■ EXERCISE ■
Every line in the data below that holds "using" should be found and copied.

■ SUPPLIED DATA ■
____

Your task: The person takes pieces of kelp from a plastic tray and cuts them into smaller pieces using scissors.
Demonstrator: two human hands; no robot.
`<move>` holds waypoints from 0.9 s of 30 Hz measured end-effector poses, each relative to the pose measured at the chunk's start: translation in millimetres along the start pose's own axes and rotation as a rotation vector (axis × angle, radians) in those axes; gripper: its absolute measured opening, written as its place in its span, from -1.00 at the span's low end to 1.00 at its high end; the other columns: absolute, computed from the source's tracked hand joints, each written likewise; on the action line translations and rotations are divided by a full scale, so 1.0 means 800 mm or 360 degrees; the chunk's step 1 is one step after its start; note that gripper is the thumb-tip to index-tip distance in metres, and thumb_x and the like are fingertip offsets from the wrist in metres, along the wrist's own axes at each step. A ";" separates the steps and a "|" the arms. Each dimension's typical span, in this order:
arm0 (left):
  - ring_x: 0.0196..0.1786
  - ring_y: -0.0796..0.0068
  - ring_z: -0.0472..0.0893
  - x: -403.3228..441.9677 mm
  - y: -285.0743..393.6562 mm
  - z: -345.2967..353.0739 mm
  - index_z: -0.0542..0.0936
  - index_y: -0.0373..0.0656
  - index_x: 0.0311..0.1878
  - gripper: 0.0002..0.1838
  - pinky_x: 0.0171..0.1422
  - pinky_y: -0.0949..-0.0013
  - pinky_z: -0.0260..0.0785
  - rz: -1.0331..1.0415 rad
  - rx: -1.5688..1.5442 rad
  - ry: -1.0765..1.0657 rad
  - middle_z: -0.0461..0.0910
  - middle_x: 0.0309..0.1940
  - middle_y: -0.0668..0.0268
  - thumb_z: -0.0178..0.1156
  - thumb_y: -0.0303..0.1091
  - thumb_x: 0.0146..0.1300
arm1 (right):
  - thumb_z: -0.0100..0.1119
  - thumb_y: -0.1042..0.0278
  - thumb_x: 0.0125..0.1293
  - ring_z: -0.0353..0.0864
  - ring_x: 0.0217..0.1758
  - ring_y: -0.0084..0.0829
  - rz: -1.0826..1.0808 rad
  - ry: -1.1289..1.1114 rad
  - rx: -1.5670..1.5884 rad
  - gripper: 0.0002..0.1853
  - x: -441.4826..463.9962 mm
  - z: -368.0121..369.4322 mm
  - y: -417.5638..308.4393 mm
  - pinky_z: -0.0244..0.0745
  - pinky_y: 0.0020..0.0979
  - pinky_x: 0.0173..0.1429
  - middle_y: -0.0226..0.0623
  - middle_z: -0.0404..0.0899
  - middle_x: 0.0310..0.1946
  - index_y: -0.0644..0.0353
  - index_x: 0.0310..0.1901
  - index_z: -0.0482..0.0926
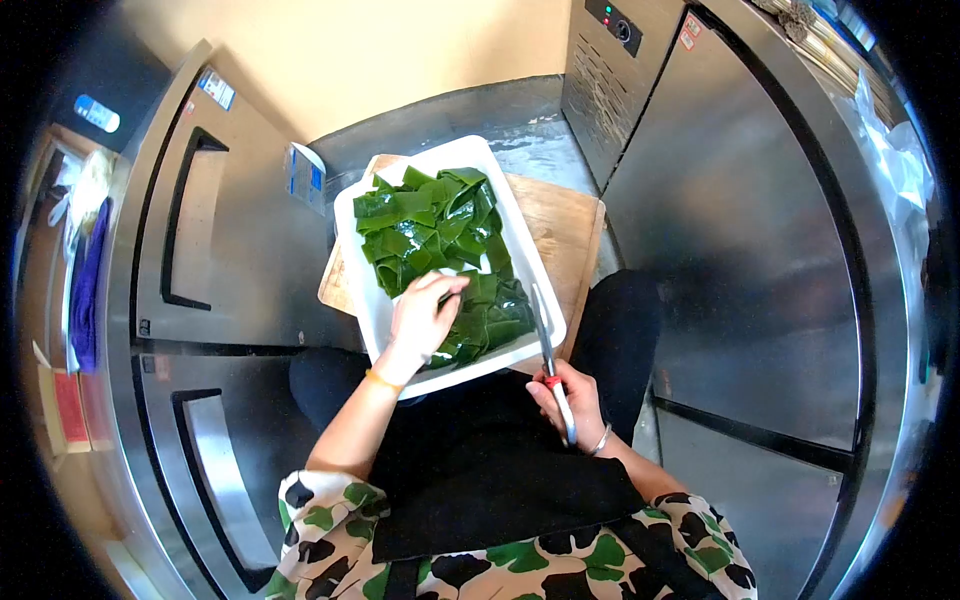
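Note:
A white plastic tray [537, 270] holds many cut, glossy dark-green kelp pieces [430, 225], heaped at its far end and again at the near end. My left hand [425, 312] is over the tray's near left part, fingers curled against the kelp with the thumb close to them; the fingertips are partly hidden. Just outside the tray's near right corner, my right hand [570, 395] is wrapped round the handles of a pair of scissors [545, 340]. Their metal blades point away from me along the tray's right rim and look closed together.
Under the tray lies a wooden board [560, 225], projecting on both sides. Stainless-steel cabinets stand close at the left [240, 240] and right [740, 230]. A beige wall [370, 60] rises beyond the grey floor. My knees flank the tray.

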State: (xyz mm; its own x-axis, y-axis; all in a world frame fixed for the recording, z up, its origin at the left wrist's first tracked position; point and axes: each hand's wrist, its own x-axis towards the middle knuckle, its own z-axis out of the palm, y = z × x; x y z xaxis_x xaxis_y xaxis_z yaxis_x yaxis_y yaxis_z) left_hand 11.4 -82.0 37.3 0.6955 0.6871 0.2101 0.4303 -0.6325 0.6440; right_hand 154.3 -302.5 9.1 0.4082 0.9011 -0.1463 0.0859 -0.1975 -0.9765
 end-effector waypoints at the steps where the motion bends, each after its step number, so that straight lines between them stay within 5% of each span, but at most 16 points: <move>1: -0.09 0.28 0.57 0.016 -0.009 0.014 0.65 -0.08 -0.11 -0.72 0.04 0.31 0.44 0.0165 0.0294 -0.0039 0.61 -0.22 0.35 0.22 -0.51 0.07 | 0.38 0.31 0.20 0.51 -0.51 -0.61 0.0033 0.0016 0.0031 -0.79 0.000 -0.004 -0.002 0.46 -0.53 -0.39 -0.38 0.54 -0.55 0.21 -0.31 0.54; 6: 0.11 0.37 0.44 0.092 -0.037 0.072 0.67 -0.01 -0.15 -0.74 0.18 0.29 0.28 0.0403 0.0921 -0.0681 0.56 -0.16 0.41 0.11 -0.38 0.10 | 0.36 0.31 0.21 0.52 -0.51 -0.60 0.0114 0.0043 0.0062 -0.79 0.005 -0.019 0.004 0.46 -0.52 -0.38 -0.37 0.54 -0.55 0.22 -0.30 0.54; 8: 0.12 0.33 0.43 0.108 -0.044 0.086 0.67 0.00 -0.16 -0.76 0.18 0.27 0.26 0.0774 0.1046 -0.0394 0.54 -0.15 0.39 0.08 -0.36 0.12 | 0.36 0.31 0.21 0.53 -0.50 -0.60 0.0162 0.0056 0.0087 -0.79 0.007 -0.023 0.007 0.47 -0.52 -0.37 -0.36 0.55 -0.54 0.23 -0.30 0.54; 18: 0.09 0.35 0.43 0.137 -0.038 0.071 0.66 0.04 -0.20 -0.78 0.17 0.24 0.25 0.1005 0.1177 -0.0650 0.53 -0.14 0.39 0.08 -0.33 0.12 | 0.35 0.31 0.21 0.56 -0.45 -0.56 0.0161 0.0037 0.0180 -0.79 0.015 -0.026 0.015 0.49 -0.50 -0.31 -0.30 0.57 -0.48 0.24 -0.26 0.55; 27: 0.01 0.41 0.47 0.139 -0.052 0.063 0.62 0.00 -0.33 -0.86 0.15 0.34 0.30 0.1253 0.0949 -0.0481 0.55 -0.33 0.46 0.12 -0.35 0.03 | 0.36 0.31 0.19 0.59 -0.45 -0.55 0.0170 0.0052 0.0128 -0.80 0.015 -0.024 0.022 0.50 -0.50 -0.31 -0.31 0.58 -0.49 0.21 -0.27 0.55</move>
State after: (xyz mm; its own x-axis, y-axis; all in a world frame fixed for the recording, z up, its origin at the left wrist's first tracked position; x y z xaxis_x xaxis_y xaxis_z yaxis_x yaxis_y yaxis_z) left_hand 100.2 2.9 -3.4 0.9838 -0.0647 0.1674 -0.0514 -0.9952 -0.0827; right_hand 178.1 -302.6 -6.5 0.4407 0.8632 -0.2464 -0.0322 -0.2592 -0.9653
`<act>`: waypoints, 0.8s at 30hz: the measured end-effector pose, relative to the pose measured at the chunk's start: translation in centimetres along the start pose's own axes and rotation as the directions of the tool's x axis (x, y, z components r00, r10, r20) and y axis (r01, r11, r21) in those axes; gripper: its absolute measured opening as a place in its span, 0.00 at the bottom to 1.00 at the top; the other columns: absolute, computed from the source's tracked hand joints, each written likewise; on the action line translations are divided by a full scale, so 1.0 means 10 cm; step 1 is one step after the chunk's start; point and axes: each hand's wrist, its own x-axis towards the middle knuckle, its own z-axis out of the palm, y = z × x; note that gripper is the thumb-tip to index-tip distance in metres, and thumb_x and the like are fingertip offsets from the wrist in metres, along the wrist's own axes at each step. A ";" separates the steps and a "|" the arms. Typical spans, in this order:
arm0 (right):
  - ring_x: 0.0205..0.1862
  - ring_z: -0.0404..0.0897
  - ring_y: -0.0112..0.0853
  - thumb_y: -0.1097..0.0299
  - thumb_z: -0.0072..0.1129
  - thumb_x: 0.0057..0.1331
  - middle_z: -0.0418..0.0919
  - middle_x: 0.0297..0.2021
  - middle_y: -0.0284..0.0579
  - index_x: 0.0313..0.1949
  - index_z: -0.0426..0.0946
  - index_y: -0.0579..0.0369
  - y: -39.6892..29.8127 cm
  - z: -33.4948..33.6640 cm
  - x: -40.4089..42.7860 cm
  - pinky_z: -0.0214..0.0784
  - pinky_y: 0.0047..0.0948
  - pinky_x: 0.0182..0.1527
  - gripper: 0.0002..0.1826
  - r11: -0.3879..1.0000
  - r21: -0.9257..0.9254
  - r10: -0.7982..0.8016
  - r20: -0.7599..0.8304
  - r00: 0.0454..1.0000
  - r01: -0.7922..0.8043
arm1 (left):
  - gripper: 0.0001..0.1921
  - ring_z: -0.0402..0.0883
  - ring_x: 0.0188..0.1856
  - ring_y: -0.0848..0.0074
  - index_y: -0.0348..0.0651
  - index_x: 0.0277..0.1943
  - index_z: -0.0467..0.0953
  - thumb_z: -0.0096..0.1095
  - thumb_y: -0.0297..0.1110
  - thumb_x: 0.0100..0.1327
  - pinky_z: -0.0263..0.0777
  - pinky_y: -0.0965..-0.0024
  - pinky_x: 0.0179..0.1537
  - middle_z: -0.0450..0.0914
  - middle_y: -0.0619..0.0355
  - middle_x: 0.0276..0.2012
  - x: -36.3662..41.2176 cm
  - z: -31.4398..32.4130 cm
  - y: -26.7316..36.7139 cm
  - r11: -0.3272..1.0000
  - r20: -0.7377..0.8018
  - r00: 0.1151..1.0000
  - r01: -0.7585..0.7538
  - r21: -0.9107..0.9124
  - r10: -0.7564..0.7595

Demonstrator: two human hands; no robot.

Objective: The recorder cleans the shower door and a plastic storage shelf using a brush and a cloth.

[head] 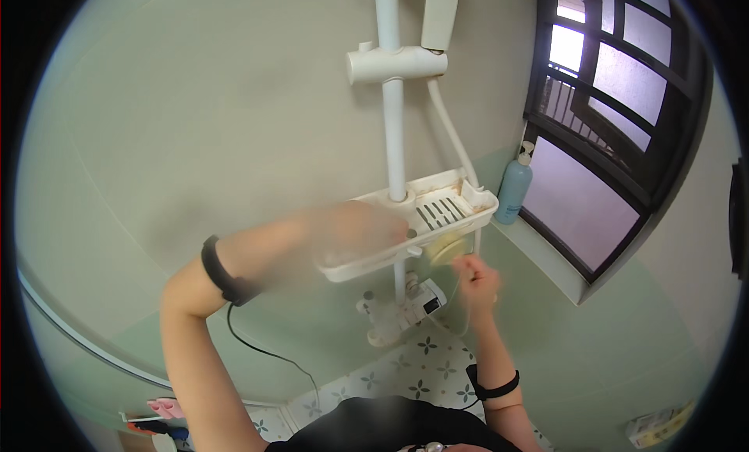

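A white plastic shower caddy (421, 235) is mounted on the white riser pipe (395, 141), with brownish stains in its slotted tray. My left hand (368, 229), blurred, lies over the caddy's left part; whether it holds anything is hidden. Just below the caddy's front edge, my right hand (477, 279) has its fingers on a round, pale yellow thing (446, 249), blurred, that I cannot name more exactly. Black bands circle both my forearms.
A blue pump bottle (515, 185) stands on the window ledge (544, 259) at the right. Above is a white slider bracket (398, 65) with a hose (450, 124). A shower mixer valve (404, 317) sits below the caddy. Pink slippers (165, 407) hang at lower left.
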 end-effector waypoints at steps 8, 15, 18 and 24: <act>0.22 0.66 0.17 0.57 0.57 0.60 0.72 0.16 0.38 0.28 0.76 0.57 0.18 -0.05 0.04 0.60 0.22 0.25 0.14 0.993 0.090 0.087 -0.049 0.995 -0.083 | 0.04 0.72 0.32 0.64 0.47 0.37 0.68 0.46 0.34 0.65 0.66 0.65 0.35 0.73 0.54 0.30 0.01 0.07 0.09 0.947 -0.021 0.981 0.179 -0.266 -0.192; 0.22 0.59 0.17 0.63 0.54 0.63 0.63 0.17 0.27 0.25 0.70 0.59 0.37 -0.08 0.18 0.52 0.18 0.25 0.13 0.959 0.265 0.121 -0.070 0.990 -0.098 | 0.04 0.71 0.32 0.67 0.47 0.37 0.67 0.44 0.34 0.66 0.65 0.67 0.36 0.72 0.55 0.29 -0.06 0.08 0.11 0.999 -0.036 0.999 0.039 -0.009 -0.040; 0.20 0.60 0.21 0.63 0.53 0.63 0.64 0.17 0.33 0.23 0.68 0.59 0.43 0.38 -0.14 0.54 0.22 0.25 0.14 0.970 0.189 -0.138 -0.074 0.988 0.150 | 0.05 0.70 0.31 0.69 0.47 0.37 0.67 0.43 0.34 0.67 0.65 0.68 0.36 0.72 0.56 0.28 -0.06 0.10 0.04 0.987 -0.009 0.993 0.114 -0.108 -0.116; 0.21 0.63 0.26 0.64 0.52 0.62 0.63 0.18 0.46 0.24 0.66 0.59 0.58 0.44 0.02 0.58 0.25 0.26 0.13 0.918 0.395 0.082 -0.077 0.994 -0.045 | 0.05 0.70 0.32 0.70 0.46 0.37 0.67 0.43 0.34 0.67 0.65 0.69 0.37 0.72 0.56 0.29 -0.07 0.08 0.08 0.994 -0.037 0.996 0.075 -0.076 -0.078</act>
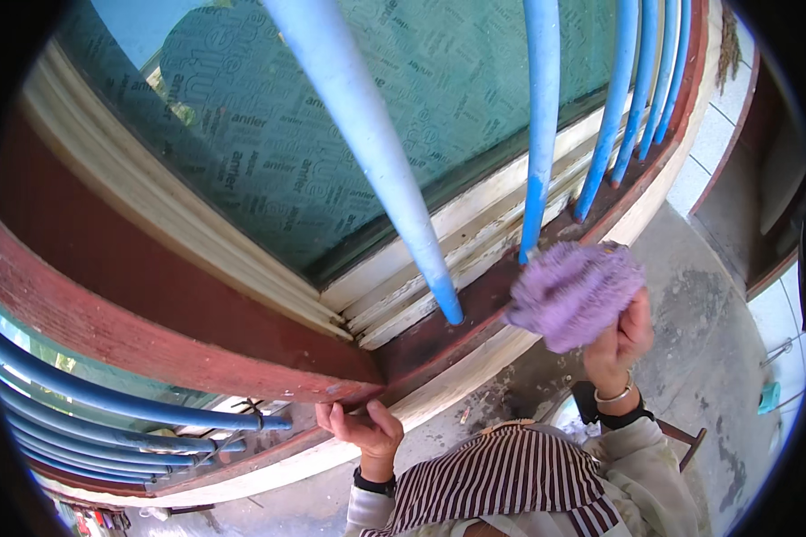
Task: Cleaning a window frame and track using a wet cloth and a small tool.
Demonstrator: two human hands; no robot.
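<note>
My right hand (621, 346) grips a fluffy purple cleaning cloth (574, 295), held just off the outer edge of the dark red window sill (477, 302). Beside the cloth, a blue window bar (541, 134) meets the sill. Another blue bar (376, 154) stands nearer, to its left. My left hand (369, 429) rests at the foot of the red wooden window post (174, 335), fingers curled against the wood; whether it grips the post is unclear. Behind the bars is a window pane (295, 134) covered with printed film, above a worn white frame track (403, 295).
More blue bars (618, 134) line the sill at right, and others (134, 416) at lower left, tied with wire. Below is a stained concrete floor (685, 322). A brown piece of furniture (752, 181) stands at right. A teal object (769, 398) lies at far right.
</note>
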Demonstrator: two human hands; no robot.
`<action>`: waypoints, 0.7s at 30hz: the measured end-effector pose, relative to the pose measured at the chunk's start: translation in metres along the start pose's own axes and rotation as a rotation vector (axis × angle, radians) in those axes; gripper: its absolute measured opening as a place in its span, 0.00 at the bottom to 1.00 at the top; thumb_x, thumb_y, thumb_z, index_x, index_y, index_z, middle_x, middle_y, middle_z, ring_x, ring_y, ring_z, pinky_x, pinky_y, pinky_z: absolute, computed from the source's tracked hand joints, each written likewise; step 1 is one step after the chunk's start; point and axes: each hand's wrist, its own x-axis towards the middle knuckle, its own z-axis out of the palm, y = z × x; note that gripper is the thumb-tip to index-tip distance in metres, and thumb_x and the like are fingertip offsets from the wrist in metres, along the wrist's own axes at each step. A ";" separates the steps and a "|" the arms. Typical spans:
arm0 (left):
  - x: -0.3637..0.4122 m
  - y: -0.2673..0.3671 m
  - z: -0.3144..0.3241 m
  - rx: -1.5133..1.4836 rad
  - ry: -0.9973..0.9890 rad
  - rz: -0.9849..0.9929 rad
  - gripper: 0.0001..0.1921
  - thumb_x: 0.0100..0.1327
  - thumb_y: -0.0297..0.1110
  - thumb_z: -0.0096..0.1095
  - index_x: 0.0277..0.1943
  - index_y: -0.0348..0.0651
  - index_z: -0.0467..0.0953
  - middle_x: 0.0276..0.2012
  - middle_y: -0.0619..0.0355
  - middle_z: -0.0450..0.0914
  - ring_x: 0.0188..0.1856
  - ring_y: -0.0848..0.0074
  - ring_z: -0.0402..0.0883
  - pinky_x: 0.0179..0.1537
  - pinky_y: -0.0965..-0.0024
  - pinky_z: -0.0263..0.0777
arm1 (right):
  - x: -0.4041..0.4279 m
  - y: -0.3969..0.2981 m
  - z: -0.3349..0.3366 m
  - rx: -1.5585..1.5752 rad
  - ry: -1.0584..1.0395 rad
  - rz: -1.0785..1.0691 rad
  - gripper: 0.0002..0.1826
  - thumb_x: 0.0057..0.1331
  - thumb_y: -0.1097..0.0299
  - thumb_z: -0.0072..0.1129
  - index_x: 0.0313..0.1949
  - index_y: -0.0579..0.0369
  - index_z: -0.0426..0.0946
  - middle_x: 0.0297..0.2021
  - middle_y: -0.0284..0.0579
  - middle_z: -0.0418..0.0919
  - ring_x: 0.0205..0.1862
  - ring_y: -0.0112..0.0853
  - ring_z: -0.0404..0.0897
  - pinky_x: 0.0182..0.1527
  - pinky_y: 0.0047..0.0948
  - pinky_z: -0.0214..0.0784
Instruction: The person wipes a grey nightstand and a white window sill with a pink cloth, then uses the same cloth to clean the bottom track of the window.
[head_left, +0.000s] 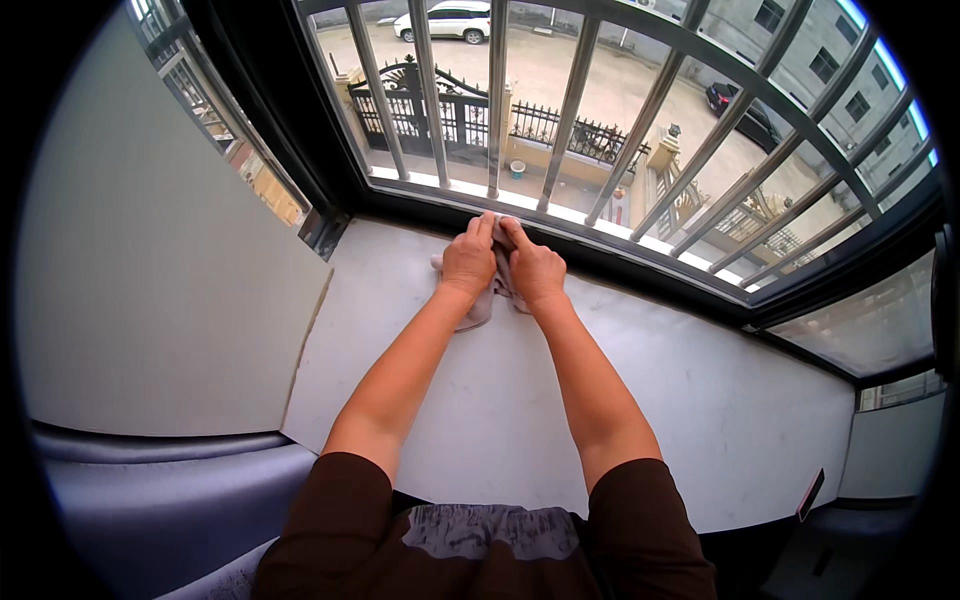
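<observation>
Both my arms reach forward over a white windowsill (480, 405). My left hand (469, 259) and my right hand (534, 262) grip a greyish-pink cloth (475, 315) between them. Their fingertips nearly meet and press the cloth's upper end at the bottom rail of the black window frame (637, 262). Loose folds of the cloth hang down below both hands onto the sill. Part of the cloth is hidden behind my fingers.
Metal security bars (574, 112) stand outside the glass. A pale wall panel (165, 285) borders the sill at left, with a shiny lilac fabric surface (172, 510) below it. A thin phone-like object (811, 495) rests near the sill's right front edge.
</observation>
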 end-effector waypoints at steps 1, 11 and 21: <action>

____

■ ANSWER FOR THIS EXERCISE ■
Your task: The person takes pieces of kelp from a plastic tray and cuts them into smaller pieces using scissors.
Objective: The recorder cleans the shower door and a plastic storage shelf using a brush and a cloth.
Task: Cleaning a window frame and track using a wet cloth and a small tool.

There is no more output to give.